Reproduce the whole listing exactly, omitting any picture it holds.

- Opening Delimiter -

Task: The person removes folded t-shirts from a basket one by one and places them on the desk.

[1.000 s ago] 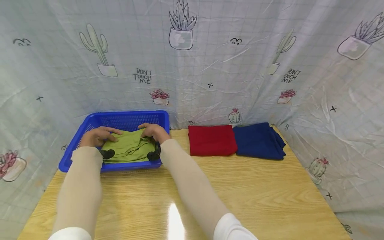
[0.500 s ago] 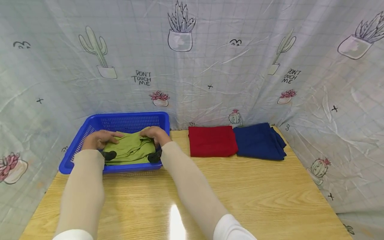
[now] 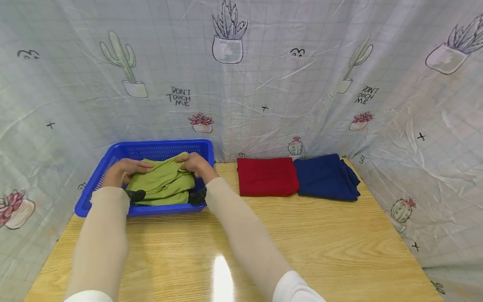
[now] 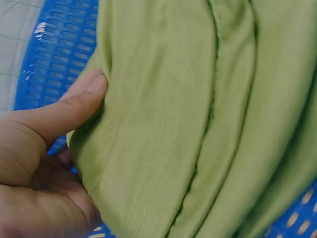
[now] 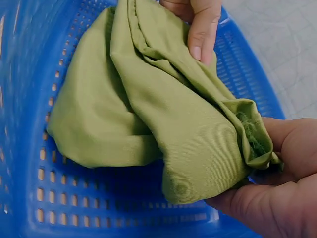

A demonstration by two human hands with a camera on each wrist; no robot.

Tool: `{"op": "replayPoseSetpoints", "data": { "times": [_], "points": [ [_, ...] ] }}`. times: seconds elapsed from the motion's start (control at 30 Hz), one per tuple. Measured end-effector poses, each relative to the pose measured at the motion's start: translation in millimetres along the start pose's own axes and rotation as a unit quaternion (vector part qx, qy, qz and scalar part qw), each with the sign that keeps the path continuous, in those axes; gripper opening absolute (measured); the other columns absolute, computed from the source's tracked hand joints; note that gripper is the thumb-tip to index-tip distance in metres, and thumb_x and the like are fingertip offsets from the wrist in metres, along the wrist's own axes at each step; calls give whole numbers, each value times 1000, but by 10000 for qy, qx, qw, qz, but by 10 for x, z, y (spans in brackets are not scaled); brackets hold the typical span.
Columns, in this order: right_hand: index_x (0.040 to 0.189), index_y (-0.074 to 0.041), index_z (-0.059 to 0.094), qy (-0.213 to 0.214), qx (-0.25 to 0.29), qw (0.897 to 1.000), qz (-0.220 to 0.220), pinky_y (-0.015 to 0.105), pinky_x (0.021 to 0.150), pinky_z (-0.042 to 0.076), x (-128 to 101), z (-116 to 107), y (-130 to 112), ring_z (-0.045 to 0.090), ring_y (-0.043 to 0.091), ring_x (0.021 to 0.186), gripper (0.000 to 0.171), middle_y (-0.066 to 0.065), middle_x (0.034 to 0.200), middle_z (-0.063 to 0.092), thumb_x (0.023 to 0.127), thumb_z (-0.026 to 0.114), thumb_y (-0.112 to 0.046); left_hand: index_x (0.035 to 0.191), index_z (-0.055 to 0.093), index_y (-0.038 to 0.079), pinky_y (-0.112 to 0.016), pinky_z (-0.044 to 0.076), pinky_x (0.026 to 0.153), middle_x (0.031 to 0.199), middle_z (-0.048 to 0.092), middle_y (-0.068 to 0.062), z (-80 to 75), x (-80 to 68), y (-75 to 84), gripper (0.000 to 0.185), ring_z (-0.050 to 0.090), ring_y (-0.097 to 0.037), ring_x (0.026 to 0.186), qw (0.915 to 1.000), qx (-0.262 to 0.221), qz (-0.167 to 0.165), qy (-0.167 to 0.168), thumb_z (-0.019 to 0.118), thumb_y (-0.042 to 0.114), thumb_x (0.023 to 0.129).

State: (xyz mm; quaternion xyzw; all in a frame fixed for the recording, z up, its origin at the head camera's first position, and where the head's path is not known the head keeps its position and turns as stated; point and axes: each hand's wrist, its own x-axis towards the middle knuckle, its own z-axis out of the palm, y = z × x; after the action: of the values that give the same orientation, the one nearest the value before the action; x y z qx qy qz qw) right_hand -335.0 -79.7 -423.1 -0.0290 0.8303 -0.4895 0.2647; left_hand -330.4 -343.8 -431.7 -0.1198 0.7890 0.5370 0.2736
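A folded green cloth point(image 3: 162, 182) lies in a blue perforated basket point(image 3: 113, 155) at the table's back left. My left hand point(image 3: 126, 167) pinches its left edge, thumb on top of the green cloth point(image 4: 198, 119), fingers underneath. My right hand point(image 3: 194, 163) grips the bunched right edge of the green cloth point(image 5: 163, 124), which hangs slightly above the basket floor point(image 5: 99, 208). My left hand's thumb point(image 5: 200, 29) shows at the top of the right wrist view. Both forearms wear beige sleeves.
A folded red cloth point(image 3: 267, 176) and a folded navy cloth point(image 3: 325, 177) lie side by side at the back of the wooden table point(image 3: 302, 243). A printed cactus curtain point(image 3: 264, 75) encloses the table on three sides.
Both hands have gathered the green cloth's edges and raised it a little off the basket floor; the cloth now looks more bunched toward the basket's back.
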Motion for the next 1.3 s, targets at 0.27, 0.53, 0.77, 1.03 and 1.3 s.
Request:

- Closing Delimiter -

» **RESULT OF THIS TASK**:
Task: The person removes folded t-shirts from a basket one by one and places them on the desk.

[1.000 s ago] 
[0.500 s ago] 
[now] 
[now] 
[now] 

A demonstration by two human hands with a camera on each wrist; no robot.

Tool: `{"op": "replayPoseSetpoints", "data": { "times": [_], "points": [ [_, ...] ] }}`. times: seconds elapsed from the motion's start (control at 30 Hz), one per tuple. Measured end-effector poses, each relative to the pose measured at the motion's start: translation in millimetres along the start pose's own axes and rotation as a unit quaternion (vector part qx, qy, qz and scalar part qw), each with the sign that keeps the path continuous, in those axes; gripper opening absolute (measured); the other columns absolute, computed from the source's tracked hand joints; note that gripper is the thumb-tip to index-tip distance in metres, and thumb_x and the like are fingertip offsets from the wrist in metres, along the wrist's own axes at each step; calls give whole numbers, each value times 1000, but by 10000 for qy, qx, qw, qz, but by 10 for x, z, y (spans in brackets are not scaled); brackets hold the typical span.
Columns, in this order: right_hand: index_x (0.040 to 0.189), index_y (-0.074 to 0.041), index_z (-0.059 to 0.094), qy (-0.213 to 0.214), qx (-0.25 to 0.29), qw (0.897 to 1.000), qz (-0.220 to 0.220), pinky_y (-0.015 to 0.105), pinky_x (0.021 to 0.150), pinky_z (-0.042 to 0.076), x (-128 to 101), z (-116 to 107), y (-130 to 112), ring_z (-0.045 to 0.090), ring_y (-0.043 to 0.091), ring_x (0.021 to 0.186), gripper (0.000 to 0.171), middle_y (-0.066 to 0.065), middle_x (0.034 to 0.200), middle_z (-0.063 to 0.092), thumb_x (0.023 to 0.127), thumb_z (-0.026 to 0.114), thumb_y (-0.112 to 0.046); left_hand: index_x (0.035 to 0.191), index_z (-0.055 to 0.093), index_y (-0.038 to 0.079), pinky_y (-0.112 to 0.016), pinky_z (-0.044 to 0.076), pinky_x (0.026 to 0.153), middle_x (0.031 to 0.199), middle_z (-0.048 to 0.092), middle_y (-0.068 to 0.062), z (-80 to 75), x (-80 to 68), y (-75 to 84), gripper (0.000 to 0.185), ring_z (-0.050 to 0.090), ring_y (-0.097 to 0.037), ring_x (0.026 to 0.186), qw (0.915 to 1.000), qx (-0.262 to 0.221), qz (-0.167 to 0.165), qy (-0.167 to 0.168), thumb_z (-0.019 to 0.118), thumb_y (-0.042 to 0.114), thumb_x (0.023 to 0.129).

State: (xyz mm; quaternion xyzw; all in a frame fixed for the recording, z up, its origin at the head camera's first position, and where the head's path is not known the head keeps its position and turns as stated; point and axes: each hand's wrist, its own x-axis towards the middle knuckle, its own z-axis out of the palm, y = z × x; after the action: of the values that give the same orientation, the one nearest the value before the action; x y z qx qy qz qw) right_hand -335.0 -79.7 -423.1 -0.0290 0.8303 -0.4895 0.2647; left_hand -330.4 -343.8 -431.7 -0.1198 0.7890 0.5370 0.2736
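A folded green cloth point(image 3: 162, 182) lies in a blue perforated basket point(image 3: 113, 155) at the table's back left. My left hand point(image 3: 126, 167) pinches its left edge, thumb on top of the green cloth point(image 4: 198, 119), fingers underneath. My right hand point(image 3: 194, 163) grips the bunched right edge of the green cloth point(image 5: 163, 124), which hangs slightly above the basket floor point(image 5: 99, 208). My left hand's thumb point(image 5: 200, 29) shows at the top of the right wrist view. Both forearms wear beige sleeves.
A folded red cloth point(image 3: 267, 176) and a folded navy cloth point(image 3: 325, 177) lie side by side at the back of the wooden table point(image 3: 302, 243). A printed cactus curtain point(image 3: 264, 75) encloses the table on three sides.
Both hands have gathered the green cloth's edges and raised it a little off the basket floor; the cloth now looks more bunched toward the basket's back.
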Motion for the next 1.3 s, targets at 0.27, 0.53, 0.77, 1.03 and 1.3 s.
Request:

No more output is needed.